Physics used to be known as an exact science. Quantum mechanics has destroyed that notion. Physicists are more willing today to admit that science does not discover final absolute truth, a lesson biologists, geologists, astronomers and all scientists need to learn. In the words of Bronowski:
But what physics has now done is to show that there is only method to knowledge. There is no absolute knowledge. And those who claim it. whether they are scientists or dogmatists, open the door to tragedy. All information is imperfect. We have to treat it with humility. That is the human condition: and that is what quantum physics says. I mean that literally. (The Ascent of Man, p.353)
Sheldon Vanauken in his book A Severe Mercy provides this interesting insight:
And another Anglican, Shirley Posser, in physics at the college, was no less firm in the faith. The fact that he, like Peter and Lew at Oxford, was a physicist and a Christian led me to formulate a theory as to why so many physicists I knew of still others-were committed Christians. The theory went like this: The non-scientists say, well, we don't know the answers, but the scientists do; and the scientists who are not physicists say, well, we don't know the answers either, but the physicists do; and the physicists know that they do not, in fact, have the ultimate answers and, accordingly, turn to Christ who does. (p.129)
Sir James Jeans has observed:
The old physics showed us a universe which looked more like a prison than a dwelling place. The new physics shows us a universe which looks as though it might conceivably form a suitable dwelling place for freemen, and not a mere shelter for brutes. (quoted in Bible-Science Newsletter,; January 1985)

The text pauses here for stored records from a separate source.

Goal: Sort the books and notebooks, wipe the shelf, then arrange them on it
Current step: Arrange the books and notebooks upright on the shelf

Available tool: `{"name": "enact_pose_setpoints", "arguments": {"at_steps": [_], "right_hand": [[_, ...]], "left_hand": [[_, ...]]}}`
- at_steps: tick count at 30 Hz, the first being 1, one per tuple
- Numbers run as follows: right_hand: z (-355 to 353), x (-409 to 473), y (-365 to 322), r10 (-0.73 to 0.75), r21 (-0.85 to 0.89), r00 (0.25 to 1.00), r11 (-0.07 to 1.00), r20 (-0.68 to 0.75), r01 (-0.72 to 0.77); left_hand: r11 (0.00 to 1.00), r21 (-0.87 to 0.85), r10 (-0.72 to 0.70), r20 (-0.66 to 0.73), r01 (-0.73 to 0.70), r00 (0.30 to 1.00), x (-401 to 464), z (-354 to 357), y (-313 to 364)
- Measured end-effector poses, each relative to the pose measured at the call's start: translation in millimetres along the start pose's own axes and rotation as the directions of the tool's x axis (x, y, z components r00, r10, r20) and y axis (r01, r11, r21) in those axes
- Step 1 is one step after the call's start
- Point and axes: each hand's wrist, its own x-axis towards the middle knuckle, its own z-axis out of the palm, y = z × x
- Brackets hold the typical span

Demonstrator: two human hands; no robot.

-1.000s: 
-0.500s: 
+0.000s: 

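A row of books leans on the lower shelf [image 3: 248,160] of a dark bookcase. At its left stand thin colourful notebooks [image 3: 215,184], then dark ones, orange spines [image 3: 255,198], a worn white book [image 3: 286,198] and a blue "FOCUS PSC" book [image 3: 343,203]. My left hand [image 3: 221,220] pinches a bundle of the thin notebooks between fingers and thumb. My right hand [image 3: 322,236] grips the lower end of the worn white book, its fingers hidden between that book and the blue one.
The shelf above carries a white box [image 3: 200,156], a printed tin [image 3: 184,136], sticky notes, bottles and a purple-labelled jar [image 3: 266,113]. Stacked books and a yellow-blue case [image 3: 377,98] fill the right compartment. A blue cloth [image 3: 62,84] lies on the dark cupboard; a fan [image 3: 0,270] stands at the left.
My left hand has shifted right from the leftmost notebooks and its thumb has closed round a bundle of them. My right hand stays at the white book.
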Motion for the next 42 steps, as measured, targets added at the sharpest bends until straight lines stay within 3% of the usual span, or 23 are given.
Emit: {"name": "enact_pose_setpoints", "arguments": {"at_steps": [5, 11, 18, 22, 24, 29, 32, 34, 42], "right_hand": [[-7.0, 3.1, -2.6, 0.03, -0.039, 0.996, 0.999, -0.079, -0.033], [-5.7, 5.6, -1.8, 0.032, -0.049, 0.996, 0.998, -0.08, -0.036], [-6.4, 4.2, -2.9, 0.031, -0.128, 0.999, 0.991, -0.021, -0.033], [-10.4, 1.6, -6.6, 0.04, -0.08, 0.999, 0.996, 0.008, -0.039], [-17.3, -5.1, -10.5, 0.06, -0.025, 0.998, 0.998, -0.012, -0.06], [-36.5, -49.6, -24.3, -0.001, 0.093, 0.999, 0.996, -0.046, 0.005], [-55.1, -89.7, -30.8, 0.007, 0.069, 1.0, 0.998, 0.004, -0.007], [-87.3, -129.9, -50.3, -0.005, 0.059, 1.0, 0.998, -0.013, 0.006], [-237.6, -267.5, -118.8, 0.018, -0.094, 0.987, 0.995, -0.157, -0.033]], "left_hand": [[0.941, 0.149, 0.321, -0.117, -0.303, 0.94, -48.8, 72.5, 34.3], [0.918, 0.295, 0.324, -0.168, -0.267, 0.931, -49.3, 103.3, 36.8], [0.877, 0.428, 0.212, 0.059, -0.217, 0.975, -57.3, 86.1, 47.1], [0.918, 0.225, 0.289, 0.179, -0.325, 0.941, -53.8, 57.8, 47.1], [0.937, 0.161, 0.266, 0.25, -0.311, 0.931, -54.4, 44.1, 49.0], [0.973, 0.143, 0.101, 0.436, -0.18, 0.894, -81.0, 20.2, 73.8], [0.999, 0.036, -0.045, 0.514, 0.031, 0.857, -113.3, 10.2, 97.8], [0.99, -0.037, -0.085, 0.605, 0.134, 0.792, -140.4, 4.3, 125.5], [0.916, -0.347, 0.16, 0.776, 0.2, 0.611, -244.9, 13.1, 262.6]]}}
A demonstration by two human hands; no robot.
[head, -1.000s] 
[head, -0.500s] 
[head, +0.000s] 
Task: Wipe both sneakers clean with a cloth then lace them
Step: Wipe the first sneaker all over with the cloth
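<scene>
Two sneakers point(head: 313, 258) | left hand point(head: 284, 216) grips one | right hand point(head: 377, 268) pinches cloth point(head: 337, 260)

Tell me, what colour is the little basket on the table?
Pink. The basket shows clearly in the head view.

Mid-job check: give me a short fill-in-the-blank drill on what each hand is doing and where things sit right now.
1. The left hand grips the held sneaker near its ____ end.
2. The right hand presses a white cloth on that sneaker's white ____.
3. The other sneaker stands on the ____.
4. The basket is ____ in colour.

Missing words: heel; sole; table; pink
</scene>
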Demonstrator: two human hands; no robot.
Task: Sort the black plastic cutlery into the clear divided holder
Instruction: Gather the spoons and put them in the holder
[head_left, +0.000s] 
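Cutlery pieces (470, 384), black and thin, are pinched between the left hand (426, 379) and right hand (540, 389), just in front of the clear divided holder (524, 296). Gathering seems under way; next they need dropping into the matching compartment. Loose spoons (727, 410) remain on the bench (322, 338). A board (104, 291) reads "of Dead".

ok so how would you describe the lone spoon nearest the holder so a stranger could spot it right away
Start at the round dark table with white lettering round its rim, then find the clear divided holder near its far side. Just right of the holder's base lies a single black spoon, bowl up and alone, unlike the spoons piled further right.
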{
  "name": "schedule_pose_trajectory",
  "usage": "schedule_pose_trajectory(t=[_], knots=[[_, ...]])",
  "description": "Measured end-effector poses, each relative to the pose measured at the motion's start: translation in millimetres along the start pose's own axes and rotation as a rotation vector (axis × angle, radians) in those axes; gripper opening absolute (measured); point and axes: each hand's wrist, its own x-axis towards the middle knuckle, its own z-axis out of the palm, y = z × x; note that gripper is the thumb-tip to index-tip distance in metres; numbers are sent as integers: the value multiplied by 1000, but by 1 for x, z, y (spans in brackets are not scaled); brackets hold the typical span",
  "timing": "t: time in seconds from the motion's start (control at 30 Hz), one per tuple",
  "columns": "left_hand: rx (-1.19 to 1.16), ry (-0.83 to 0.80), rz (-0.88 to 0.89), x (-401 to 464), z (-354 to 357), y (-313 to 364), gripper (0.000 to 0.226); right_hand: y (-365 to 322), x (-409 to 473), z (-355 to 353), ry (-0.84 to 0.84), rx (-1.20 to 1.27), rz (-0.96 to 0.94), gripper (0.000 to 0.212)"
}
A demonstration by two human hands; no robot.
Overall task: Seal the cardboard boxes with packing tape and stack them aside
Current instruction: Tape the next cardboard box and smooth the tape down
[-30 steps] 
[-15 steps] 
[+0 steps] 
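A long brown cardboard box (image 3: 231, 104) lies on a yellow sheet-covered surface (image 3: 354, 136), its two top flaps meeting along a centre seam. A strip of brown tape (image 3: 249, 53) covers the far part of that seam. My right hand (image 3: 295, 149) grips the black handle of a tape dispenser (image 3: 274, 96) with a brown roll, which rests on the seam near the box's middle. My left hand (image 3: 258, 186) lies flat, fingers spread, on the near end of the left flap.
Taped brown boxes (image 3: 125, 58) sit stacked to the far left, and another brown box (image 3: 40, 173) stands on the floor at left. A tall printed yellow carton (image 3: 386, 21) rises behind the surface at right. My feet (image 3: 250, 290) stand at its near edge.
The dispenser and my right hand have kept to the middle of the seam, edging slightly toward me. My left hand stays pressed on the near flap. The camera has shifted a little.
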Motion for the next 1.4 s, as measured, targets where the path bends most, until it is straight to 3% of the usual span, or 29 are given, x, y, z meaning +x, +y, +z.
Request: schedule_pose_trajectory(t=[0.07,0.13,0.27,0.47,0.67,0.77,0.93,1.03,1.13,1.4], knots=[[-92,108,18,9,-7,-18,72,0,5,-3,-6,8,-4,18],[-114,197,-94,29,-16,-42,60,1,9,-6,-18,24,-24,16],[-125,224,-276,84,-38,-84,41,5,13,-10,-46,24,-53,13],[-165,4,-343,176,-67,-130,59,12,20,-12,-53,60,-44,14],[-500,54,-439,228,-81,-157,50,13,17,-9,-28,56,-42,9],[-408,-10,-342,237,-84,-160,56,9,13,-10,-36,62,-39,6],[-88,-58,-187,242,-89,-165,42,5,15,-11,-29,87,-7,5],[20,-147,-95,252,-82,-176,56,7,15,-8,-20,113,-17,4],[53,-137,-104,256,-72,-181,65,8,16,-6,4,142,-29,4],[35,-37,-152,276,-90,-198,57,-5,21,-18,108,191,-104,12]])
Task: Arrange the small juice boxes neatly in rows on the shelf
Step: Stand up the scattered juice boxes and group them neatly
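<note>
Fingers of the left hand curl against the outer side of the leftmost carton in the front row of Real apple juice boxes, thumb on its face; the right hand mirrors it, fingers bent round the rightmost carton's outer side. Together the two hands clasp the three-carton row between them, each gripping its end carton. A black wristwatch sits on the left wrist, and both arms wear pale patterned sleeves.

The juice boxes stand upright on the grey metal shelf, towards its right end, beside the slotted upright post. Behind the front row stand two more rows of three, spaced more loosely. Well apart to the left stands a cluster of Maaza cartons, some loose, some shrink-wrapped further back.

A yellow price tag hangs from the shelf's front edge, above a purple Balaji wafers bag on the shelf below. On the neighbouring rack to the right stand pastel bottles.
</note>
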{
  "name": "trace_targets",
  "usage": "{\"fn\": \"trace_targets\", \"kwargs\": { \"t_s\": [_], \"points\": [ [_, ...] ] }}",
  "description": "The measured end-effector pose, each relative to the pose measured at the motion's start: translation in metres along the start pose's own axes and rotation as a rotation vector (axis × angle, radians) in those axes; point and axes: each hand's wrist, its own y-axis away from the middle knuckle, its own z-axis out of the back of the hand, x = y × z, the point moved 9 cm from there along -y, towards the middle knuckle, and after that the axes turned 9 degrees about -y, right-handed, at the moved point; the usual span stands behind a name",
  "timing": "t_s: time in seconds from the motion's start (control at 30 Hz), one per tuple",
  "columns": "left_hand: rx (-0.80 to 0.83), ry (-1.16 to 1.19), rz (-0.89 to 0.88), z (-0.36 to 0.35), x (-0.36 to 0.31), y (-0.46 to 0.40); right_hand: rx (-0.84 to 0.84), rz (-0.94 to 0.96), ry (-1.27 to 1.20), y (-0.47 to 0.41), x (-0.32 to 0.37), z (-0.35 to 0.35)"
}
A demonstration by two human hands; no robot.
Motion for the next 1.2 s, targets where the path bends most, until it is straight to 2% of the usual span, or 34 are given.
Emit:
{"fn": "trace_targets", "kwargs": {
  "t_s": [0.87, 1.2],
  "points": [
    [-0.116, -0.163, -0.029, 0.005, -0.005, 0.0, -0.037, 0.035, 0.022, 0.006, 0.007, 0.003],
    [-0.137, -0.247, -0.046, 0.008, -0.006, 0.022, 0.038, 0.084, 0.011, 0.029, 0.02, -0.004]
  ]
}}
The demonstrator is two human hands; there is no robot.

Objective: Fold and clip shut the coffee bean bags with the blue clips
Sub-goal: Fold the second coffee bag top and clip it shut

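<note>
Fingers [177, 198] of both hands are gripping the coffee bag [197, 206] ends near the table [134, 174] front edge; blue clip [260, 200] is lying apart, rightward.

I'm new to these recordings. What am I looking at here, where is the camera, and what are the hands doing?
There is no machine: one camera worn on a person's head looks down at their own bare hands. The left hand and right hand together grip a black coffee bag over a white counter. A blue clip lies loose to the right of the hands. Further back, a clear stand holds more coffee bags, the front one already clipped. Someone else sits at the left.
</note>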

The inerrant Word of God speaks plainly to these beautiful remarks:
For this is what the Lord says
he who created the heavens he is God;
he who fashioned and made the earth,
he founded it;
he did not create it to be empty,
but formed it to be inhabited. (Isaiah 45:18)
Before we leave this subject, we should note that Einstein's theory of relativity denied Newton's concepts of absolute time and space. This idea was seen as support for relativism the rejection of all absolute or universal standards of Biblical truth and morality. Very recent developments suggest that Einstein may nave been wrong after all in rejecting absolute space. Newtonian science included the idea of an ether permeating the entire universe. The ether provided the ultimate frame of reference for all motion, the absolute and immovable space. The Michelson-Morley experiment is cited in every physics book as proof that there is no such phenomenon as ether. As a result, scientists concluded there is no physical basis for absolute space or motion; Einstein was right! However, a new physical basis for an absolute reference frame has now been found. It is the 30K cosmic microwave radiation which is distributed uniformly through space. At the 1984 meeting of the American Association for the Advancement of Science, Pacific Division, Robert Gentry discussed this new evidence, and suggested that this new finding "essentially falsifies the fundamental postulates of the theory of relativity." Dr. Thomas Barnes in his book, Physics of the Future, cites Martin Harwit, author of Astrophysical Concepts:" is interesting that the presence of such a radiation field should allow us an absolute rest frame" (Bible-Science Newsletter, January 1985).
Thus, in the debate between evolution-supported moral relativism and the absolute moral dictates of the Bible, even here the Bible stands tall. No matter from what angle the creation versus evolution debate is viewed morality, absolute knowledge, supernaturalism, the laws of thermodynamics. the fossil record, determinism, age of the earth, natural selection, chance, etc. the evolutionary presupposition comes up short, the Biblical teaching rings true.